The Home Office has been treating asylum seekers abysmally for years, keeping them in unsafe accommodation, making them wait months for a decision on their claim, banning them from working and forcing them to rely on little more than £5 a day. If cruelty were the answer, the problem would have been solved long ago.

What about the legal routes to asylum that the Government promised? The number of people granted asylum in the UK fell by 46% last year. The number of children granted asylum fell by 55%. The Government’s new scheme, which opened in March, resettled 25 refugees in its first month—just 25. That compares with 477 per month on average under the previous schemes.
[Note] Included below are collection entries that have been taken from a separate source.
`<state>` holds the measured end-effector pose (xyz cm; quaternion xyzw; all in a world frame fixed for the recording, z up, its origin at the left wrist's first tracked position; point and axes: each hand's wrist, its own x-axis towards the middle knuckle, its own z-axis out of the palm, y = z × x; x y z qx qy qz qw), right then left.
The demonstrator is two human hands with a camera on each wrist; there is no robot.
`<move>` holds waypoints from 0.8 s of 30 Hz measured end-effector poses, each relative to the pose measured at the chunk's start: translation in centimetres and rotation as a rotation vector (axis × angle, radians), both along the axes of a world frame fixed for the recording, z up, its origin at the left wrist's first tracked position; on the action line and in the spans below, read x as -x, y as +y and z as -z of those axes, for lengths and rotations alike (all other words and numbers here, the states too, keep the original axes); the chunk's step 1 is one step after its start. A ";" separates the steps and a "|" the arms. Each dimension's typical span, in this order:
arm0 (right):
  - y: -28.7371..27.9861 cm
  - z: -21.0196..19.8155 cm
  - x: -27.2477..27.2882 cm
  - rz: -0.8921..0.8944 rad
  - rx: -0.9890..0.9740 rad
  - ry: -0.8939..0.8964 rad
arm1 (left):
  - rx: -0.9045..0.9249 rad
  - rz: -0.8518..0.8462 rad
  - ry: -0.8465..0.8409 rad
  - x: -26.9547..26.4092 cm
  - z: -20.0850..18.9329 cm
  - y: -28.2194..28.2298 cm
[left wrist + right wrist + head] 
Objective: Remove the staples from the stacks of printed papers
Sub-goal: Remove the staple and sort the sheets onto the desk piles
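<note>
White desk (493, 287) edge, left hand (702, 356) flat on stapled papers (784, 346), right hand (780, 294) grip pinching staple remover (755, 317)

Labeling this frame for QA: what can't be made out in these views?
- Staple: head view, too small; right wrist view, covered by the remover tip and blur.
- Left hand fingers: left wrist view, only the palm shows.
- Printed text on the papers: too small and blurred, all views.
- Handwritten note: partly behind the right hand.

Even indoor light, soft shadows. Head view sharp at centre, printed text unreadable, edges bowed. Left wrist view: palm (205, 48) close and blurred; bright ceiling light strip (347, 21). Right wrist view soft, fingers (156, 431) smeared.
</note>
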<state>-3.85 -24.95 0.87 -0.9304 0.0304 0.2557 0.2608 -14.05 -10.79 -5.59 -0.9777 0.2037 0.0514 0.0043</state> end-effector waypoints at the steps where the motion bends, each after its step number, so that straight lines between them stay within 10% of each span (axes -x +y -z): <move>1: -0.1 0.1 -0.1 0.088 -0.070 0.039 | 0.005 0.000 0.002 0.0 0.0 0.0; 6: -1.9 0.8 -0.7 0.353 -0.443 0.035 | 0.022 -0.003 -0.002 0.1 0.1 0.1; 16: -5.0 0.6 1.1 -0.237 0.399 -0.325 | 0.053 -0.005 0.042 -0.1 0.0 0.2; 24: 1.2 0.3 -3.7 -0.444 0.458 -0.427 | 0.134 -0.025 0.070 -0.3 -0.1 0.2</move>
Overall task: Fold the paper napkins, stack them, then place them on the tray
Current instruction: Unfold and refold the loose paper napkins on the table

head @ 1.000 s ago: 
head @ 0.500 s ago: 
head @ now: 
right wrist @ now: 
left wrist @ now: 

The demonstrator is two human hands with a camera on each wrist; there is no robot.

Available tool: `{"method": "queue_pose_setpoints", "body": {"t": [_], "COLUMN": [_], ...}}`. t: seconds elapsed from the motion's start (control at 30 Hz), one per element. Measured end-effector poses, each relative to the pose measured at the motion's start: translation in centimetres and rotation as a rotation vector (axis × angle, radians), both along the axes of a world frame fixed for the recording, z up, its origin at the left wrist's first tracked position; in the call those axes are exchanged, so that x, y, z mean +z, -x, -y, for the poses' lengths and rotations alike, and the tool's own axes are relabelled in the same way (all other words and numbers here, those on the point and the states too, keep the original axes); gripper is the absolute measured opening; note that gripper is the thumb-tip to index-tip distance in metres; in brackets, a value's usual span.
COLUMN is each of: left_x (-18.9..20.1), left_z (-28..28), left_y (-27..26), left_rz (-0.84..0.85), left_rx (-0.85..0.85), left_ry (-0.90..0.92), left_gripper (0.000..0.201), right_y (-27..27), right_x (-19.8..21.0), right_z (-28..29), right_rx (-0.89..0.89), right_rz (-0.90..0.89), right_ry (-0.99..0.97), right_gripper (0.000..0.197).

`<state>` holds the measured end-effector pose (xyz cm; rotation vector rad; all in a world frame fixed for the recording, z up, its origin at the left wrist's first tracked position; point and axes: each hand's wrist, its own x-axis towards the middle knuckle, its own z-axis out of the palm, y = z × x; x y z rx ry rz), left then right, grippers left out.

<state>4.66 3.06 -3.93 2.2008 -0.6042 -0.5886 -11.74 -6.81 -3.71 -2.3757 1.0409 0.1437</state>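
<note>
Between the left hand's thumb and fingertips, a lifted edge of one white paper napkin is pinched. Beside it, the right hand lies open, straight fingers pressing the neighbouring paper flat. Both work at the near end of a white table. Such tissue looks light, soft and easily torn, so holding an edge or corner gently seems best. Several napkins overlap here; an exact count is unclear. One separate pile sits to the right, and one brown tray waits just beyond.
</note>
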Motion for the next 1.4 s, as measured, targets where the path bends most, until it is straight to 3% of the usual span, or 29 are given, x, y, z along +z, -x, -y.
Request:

The proposals under the Bill are not just cruel; they undermine the UK’s commitments under the refugee convention. We cannot simply rewrite them to suit ourselves.

The Liberal Democrats are calling for a fully funded commitment to resettle 10,000 vulnerable refugees each year. We should resettle a further 10,000 unaccompanied child refugees from elsewhere in Europe over the next 10 years, and we must guarantee the rights of unaccompanied asylum-seeking children in Europe to be reunited with family members in the UK.

Another historic injustice that the Bill fails to address is comprehensive sickness insurance. A few years ago, many EU citizens had their application for a permanent residence document refused. Those refusals were down to an obscure need for CSI, which they had never previously needed to live in the UK or to use the NHS. At the time, the Government insisted that they were powerless to change the requirement as it stemmed from EU free movement laws. The requirement was removed from the EU settlement scheme, but CSI is still hidden deep within our rules. Many thousands of children have been cut off from their rights to be citizens of this country, all because of some obscure insurance requirement that no one was told they needed to have. The Government must come clean and use the exit from the EU for some good, as they so often claim they do. There is no more excuse to hold on to the CSI requirement for those seeking to become UK citizens.

Rather than fixing the problem, the Bill will make the problems worse and fail those most in need. I will vote against it.